= What to do =
Every entry must be copied word for word.

◇ ◇ ◇ ◇ ◇

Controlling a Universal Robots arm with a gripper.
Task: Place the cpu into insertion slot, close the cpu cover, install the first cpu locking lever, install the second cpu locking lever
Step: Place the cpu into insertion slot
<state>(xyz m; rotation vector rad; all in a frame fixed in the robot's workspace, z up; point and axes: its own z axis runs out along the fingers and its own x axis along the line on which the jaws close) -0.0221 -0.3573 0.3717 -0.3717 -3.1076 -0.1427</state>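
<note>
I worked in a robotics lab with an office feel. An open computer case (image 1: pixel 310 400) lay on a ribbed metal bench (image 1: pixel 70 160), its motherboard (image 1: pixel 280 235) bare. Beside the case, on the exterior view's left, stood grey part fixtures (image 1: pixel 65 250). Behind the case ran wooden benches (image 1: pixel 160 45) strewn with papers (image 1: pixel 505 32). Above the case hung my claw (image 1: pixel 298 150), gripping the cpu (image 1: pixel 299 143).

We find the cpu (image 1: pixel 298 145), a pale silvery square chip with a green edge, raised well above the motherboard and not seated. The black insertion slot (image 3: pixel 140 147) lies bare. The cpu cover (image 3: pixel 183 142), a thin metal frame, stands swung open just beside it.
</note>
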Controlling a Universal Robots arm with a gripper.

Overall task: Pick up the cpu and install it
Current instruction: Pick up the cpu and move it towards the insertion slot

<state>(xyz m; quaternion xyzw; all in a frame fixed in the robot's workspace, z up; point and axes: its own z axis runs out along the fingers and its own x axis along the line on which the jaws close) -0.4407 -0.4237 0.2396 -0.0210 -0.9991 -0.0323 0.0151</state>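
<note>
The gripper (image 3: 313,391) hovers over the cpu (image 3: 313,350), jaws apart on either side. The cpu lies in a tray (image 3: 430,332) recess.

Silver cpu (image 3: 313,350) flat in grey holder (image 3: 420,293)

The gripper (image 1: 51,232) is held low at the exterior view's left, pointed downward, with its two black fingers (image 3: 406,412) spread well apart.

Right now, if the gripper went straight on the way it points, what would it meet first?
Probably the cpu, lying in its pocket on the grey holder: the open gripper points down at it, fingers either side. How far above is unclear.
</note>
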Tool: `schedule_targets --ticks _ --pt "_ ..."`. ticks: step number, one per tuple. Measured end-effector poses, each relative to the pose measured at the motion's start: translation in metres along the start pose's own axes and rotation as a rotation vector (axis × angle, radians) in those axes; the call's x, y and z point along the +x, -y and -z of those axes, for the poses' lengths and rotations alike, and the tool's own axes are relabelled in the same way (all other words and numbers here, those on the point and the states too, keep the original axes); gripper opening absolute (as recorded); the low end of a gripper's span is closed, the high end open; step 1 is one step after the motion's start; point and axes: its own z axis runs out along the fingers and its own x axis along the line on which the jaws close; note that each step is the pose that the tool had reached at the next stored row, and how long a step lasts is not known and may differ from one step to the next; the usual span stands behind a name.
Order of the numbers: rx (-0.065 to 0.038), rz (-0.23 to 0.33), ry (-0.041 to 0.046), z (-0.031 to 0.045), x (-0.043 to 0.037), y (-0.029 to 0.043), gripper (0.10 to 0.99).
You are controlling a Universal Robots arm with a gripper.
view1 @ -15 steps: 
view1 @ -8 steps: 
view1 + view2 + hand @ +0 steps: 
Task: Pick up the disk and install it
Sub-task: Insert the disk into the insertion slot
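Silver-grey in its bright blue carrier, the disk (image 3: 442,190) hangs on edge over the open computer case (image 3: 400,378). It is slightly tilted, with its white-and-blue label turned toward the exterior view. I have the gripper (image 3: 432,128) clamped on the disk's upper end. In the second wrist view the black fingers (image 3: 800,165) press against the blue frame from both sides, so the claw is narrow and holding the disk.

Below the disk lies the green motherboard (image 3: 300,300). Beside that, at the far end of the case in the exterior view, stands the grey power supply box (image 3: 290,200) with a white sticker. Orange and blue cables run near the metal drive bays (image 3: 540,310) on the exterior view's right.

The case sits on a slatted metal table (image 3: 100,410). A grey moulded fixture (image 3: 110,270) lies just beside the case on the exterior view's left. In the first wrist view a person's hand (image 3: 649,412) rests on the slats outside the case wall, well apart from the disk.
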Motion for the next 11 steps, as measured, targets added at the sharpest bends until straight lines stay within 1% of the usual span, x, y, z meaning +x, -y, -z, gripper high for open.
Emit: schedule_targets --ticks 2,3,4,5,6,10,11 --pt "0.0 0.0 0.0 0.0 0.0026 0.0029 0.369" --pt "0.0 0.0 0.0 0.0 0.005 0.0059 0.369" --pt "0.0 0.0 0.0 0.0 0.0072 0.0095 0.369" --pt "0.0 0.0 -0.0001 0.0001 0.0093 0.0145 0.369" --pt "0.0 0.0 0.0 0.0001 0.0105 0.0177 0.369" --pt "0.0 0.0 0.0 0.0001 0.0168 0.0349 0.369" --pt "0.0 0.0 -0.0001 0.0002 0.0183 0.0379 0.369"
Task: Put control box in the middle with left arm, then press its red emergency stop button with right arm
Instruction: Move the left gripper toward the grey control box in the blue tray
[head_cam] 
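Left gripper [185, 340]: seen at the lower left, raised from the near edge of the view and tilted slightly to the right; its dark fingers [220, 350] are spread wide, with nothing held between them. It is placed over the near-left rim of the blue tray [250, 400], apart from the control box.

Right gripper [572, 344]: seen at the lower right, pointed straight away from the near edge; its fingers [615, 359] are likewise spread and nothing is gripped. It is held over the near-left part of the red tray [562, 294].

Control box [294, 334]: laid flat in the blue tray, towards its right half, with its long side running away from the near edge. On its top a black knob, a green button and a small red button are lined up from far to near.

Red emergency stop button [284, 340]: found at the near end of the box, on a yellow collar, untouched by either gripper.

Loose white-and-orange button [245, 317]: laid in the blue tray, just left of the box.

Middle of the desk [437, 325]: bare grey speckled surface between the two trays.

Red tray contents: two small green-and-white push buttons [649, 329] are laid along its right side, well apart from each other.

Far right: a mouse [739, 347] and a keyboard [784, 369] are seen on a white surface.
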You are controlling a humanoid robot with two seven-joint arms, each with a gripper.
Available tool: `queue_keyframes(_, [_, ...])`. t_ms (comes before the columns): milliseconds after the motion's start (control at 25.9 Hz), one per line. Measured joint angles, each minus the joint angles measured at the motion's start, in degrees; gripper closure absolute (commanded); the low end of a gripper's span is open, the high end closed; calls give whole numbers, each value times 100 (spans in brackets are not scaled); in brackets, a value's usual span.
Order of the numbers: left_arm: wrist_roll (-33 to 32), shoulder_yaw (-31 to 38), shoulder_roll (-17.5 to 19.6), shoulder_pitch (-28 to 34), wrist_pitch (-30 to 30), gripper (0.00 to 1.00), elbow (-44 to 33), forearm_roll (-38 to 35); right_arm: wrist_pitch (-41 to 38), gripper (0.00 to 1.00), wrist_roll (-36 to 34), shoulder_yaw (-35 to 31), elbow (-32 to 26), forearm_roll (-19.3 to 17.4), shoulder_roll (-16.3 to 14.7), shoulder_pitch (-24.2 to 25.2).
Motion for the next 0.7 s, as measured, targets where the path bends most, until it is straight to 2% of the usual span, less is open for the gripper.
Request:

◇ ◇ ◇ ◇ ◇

= Solution for this exercise =
Controlling a Universal Robots arm with a gripper.
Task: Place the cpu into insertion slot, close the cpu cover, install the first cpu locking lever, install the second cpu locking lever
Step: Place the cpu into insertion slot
<state>(xyz m; rotation vector rad; all in a frame fixed in the robot's workspace, z up; point and axes: its own z axis runs out along the fingers and its own x axis along the line on which the jaws close) -0.0221 -0.3573 0.3717 -0.3717 -3.1076 -0.1427</state>
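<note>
I worked in a robotics lab with an office feel. An open computer case (image 1: pixel 310 400) lay on a ribbed metal bench (image 1: pixel 70 160), its motherboard (image 1: pixel 280 235) bare. Beside the case, on the exterior view's left, stood grey part fixtures (image 1: pixel 65 250). Behind the case ran wooden benches (image 1: pixel 160 45) strewn with papers (image 1: pixel 505 32). Above the case hung my claw (image 1: pixel 298 150), gripping the cpu (image 1: pixel 299 143).

We find the cpu (image 1: pixel 298 145), a pale silvery square chip with a green edge, raised well above the motherboard and not seated. The black insertion slot (image 3: pixel 140 147) lies bare. The cpu cover (image 3: pixel 183 142), a thin metal frame, stands swung open just beside it.
</note>
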Controlling a Universal Robots arm with a gripper.

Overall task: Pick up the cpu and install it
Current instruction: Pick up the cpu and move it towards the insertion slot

<state>(xyz m; quaternion xyzw; all in a frame fixed in the robot's workspace, z up; point and axes: its own z axis runs out along the fingers and its own x axis along the line on which the jaws close) -0.4407 -0.4237 0.2396 -0.0210 -0.9991 -0.0323 0.0151</state>
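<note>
The gripper (image 3: 313,391) hovers over the cpu (image 3: 313,350), jaws apart on either side. The cpu lies in a tray (image 3: 430,332) recess.

Silver cpu (image 3: 313,350) flat in grey holder (image 3: 420,293)

The gripper (image 1: 51,232) is held low at the exterior view's left, pointed downward, with its two black fingers (image 3: 406,412) spread well apart.

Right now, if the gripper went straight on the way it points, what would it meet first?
Probably the cpu, lying in its pocket on the grey holder: the open gripper points down at it, fingers either side. How far above is unclear.
</note>
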Tool: `schedule_targets --ticks _ --pt "_ ..."`. ticks: step number, one per tuple. Measured end-effector poses, each relative to the pose measured at the motion's start: translation in metres along the start pose's own axes and rotation as a rotation vector (axis × angle, radians) in those axes; the call's x, y and z point along the +x, -y and -z of those axes, for the poses' lengths and rotations alike, and the tool's own axes are relabelled in the same way (all other words and numbers here, those on the point and the states too, keep the original axes); gripper opening absolute (as recorded); the low end of a gripper's span is closed, the high end open; step 1 is one step after the motion's start; point and axes: its own z axis runs out along the fingers and its own x axis along the line on which the jaws close; note that each step is the pose that the tool had reached at the next stored row, and how long a step lasts is not known and may differ from one step to the next; the usual span stands behind a name.
Order of the numbers: rx (-0.065 to 0.038), rz (-0.23 to 0.33), ry (-0.041 to 0.046), z (-0.031 to 0.045), x (-0.043 to 0.037), y (-0.029 to 0.043), gripper (0.10 to 0.99).
You are controlling a Universal Robots arm with a gripper.
view1 @ -15 steps: 
view1 @ -8 steps: 
view1 + view2 + hand @ +0 steps: 
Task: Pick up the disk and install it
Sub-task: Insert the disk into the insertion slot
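Silver-grey in its bright blue carrier, the disk (image 3: 442,190) hangs on edge over the open computer case (image 3: 400,378). It is slightly tilted, with its white-and-blue label turned toward the exterior view. I have the gripper (image 3: 432,128) clamped on the disk's upper end. In the second wrist view the black fingers (image 3: 800,165) press against the blue frame from both sides, so the claw is narrow and holding the disk.

Below the disk lies the green motherboard (image 3: 300,300). Beside that, at the far end of the case in the exterior view, stands the grey power supply box (image 3: 290,200) with a white sticker. Orange and blue cables run near the metal drive bays (image 3: 540,310) on the exterior view's right.

The case sits on a slatted metal table (image 3: 100,410). A grey moulded fixture (image 3: 110,270) lies just beside the case on the exterior view's left. In the first wrist view a person's hand (image 3: 649,412) rests on the slats outside the case wall, well apart from the disk.
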Motion for the next 11 steps, as measured, targets added at the sharpest bends until straight lines stay within 1% of the usual span, x, y, z meaning +x, -y, -z, gripper high for open.
Emit: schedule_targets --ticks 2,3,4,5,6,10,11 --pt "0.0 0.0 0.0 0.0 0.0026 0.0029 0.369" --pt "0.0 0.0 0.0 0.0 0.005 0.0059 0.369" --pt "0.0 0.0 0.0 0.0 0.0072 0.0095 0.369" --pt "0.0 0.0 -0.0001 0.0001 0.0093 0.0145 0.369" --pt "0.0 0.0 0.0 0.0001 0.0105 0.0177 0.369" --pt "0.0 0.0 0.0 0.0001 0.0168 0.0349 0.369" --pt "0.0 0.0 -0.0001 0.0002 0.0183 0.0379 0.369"
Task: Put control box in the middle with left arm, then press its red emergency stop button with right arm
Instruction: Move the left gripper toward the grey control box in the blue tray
[head_cam] 
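Left gripper [185, 340]: seen at the lower left, raised from the near edge of the view and tilted slightly to the right; its dark fingers [220, 350] are spread wide, with nothing held between them. It is placed over the near-left rim of the blue tray [250, 400], apart from the control box.

Right gripper [572, 344]: seen at the lower right, pointed straight away from the near edge; its fingers [615, 359] are likewise spread and nothing is gripped. It is held over the near-left part of the red tray [562, 294].

Control box [294, 334]: laid flat in the blue tray, towards its right half, with its long side running away from the near edge. On its top a black knob, a green button and a small red button are lined up from far to near.

Red emergency stop button [284, 340]: found at the near end of the box, on a yellow collar, untouched by either gripper.

Loose white-and-orange button [245, 317]: laid in the blue tray, just left of the box.

Middle of the desk [437, 325]: bare grey speckled surface between the two trays.

Red tray contents: two small green-and-white push buttons [649, 329] are laid along its right side, well apart from each other.

Far right: a mouse [739, 347] and a keyboard [784, 369] are seen on a white surface.
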You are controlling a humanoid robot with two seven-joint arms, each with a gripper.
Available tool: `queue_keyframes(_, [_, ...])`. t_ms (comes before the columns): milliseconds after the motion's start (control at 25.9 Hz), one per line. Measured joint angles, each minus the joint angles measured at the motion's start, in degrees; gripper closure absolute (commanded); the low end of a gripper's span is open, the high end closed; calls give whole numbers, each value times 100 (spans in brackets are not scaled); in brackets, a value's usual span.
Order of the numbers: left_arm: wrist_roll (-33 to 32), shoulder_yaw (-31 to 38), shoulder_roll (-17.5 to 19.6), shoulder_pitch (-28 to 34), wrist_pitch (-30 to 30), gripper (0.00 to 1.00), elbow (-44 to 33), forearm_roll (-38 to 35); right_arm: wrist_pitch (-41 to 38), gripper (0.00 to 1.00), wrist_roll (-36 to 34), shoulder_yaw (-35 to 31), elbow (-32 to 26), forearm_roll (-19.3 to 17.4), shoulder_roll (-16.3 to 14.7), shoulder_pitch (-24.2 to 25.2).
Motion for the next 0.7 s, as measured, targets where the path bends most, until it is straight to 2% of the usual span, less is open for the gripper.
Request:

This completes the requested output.